Has hecho preguntas que no debías haber hecho. Su voz era baja, casi apologética. Intenté mantenerte al margen. Intenté que dejaras de ser tan curiosa. Intentaste mantenerme en la ignorancia, querrás decir, respondió ella, sintiendo como la ira le quemaba en el pecho. Todas esas veces que cambiabas de tema cuando te preguntaba por tu trabajo. Todas las contraseñas que cambiabas. No me estabas protegiendo, Brandon. Me estabas utilizando. Te quería. Casi gritó. Y había algo genuino en ello que de alguna manera lo empeoraba todo.
Todavía te quiero, pero no entiendes el tipo de gente con la que trabajo. No dejan cabos sueltos. Cuando empezaste a hacer preguntas sobre esa propiedad en Seattle, cuando te vi fotografiando documentos en mi oficina. Lo sabías, susurró Liliana genuinamente sorprendida. Siempre lo supiste. Claro que lo sabía. ¿Crees que soy idiota? Brandon se pasó la mano por el pelo, frustrado. Vi las fotos borradas en tu móvil hace tres meses. Te vi buscando las direcciones de las propiedades. Tienes talento, Liliana, pero no eres sigilosa.
Entonces, ¿por qué no me mataste antes? ¿Por qué esperaste hasta la boda? Brandon se ríó. Un sonido amargo. Porque realmente quería casarme contigo. Pensé que podría hacerte parar. Pensé que si nos casábamos, si te convertías en mi esposa, olvidarías tus sospechas y simplemente vivirías la buena vida que te estaba ofreciendo. La buena vida comprada con dinero sucio, escupió ella, dinero del tráfico, del blanqueo, de Dios sabe qué más, de oportunidades que gente como tú nunca entendería. Se acercó más y Liliana vio su teléfono en la mano.
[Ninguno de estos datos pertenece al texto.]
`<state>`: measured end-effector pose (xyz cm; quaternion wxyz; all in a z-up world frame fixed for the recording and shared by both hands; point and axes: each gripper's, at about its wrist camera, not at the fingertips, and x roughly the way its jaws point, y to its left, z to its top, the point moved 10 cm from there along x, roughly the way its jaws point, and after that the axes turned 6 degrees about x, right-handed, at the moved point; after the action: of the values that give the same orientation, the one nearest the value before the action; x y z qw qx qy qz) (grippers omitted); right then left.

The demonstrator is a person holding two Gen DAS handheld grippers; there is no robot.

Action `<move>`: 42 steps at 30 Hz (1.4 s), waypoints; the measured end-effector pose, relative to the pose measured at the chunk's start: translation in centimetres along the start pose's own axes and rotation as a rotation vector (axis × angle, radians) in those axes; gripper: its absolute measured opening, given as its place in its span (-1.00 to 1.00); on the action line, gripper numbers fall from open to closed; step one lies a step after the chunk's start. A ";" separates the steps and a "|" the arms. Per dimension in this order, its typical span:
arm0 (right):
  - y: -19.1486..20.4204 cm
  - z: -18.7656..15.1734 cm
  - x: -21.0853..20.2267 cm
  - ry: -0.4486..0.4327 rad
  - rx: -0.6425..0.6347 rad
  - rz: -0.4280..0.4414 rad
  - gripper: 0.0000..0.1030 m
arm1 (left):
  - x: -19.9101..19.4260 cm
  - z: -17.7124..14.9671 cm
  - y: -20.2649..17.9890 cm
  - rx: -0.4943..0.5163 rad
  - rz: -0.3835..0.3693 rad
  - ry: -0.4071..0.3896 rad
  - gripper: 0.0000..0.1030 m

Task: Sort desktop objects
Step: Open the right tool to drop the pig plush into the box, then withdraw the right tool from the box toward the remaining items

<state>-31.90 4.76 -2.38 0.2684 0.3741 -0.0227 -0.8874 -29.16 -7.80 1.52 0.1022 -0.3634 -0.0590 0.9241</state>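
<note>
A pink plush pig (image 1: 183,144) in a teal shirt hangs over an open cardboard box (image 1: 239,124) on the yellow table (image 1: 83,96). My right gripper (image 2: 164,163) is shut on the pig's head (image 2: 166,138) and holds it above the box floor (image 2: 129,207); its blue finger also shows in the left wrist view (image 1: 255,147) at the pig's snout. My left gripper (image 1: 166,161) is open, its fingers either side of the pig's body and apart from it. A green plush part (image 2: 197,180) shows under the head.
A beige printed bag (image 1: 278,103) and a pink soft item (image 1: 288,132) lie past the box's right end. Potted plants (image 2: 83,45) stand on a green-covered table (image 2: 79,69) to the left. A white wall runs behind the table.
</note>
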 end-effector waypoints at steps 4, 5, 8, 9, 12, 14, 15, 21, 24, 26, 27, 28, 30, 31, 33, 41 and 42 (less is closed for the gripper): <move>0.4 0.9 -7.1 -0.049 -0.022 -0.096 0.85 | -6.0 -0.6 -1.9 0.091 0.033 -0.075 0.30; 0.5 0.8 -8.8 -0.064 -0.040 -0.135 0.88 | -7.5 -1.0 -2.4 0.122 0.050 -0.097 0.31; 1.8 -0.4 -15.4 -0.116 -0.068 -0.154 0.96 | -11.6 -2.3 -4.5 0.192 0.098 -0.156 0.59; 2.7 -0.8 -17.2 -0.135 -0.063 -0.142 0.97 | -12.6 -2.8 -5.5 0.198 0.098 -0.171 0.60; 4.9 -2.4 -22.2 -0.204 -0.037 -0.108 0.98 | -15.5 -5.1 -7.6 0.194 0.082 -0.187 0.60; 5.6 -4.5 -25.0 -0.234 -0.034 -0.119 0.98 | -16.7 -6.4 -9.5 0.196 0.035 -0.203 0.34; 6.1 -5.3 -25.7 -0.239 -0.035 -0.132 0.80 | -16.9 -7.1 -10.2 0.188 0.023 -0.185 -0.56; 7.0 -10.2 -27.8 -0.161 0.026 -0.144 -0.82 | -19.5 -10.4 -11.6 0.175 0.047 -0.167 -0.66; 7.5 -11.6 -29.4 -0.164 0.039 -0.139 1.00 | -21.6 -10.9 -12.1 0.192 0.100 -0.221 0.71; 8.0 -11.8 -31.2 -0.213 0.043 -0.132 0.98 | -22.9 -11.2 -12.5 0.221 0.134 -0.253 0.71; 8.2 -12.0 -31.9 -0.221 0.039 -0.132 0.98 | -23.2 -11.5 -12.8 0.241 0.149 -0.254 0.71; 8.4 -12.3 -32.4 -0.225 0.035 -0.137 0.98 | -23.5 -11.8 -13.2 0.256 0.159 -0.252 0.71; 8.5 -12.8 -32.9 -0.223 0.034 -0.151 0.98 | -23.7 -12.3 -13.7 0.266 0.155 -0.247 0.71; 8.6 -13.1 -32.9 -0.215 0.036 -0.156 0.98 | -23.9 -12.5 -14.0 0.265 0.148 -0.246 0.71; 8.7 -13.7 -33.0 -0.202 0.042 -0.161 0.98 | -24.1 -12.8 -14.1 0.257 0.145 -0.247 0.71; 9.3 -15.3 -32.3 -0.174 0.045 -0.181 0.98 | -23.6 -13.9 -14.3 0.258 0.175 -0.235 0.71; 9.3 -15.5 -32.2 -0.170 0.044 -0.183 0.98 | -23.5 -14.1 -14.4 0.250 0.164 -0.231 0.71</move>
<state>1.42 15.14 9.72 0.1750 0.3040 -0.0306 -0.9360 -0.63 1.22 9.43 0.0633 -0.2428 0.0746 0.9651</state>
Pero entonces mis socios se enteraron de la investigación federal. descubrieron que alguien había filtrado información y de repente ya no eras un problema potencial, eras una responsabilidad inmediata. Entonces ordenaste mi muerte en nuestra boda. No iba a ser en la boda, dijo Brandon como si eso importara. Iba a ser después, en la luna de miel, un trágico accidente en Santorini. Te caerías por un acantilado mientras contemplabas la puesta de sol. habría sido incluso romántico. A Liliana se le revolvió el estómago.
Eres un monstruo. Soy un hombre de negocios que ha tomado decisiones difíciles gritó y de repente tenía un arma en la mano sacada de algún lugar de la parte trasera de sus pantalones. Y tú me obligaste a hacerlo, Liliana. No podías simplemente quedarte en tu sitio y ser feliz. La puerta explotó hacia dentro. FBI. Suelta el arma. Las manos donde pueda verlas. Cinco agentes federales irrumpieron en el apartamento. Armas en mano. David iba adelante con su arma apuntando directamente a Brandon.
Brandon miró a su alrededor comprendiendo demasiado tarde. Su mirada se volvió hacia Liliana, ahora llena de puro odio. Llevabas un micrófono. Cada palabra, confirmó ella, dando un paso atrás mientras los agentes avanzaban. Cada confesión, cada amenaza, todo grabado, todo transmitido. Estás acabado, Brandon. Al suelo. Ahora ordenó David. Brandon miró el arma en su mano, luego las cinco armas apuntándole. Por un terrible momento, Liliana pensó que haría alguna estupidez, pero entonces sus hombros se hundieron y el arma cayó al suelo.